[cs615asa] [git commit] CS615 EBS-BACKUP; backup a directory into Elastic Block Storage (EBS) branch main updated. 4a8ed3e0ab073ee057404a0dcb6665ce2929ea52

Git Owner jschauma at stevens.edu
Wed Apr 14 18:14:13 EDT 2021


This is an automated email from the git hooks/post-receive script.
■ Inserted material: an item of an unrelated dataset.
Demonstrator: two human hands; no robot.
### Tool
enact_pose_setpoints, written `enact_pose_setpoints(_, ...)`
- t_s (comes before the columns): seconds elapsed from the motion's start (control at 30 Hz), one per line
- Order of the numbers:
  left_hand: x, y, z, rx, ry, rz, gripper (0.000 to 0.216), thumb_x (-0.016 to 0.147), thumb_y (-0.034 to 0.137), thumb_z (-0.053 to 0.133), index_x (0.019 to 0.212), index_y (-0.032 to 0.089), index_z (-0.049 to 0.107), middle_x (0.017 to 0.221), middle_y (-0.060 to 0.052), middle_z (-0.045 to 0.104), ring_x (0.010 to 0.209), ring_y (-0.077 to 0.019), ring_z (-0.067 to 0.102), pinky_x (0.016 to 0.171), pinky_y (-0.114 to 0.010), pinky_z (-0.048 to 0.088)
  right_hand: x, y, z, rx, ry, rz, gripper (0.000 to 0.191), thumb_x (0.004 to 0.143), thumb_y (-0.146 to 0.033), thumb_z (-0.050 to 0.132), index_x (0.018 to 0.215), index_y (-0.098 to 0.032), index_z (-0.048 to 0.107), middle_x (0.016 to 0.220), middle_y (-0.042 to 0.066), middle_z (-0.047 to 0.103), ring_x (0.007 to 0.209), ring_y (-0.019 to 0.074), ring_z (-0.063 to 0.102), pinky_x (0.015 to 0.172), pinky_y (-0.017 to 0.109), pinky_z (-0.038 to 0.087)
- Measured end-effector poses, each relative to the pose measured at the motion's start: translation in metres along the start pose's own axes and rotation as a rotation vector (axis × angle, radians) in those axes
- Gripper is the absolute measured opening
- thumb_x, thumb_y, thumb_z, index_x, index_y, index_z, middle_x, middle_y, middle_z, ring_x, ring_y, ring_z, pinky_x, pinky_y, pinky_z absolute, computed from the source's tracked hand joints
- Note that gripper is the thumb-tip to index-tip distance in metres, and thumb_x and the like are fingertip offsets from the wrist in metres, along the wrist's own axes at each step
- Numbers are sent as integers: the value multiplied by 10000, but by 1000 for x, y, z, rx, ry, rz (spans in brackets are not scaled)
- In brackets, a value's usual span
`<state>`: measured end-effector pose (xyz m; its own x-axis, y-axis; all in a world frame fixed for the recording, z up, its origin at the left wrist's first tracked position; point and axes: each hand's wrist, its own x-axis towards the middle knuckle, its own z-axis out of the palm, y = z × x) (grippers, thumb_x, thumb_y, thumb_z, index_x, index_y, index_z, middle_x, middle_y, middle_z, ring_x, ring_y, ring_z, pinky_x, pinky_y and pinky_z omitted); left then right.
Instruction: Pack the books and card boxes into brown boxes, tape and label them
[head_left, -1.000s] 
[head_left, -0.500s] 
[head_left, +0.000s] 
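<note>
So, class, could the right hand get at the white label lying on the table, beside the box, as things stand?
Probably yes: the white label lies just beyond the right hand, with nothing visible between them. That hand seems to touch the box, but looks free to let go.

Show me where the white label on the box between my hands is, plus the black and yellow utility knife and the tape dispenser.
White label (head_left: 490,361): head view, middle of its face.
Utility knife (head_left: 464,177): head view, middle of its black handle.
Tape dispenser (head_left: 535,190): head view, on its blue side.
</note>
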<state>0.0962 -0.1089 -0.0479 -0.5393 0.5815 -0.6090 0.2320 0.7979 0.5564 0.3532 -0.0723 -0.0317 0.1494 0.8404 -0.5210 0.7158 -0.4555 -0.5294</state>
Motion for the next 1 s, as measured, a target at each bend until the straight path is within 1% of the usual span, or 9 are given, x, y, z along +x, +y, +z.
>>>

It was
generated because a ref change was pushed to the repository containing
the project "CS615 EBS-BACKUP; backup a directory into Elastic Block Storage (EBS)".

The branch, main has been updated
       via  4a8ed3e0ab073ee057404a0dcb6665ce2929ea52 (commit)
      from  bebad79e0b831045e2ead467cb7a7bad8b208ce3 (commit)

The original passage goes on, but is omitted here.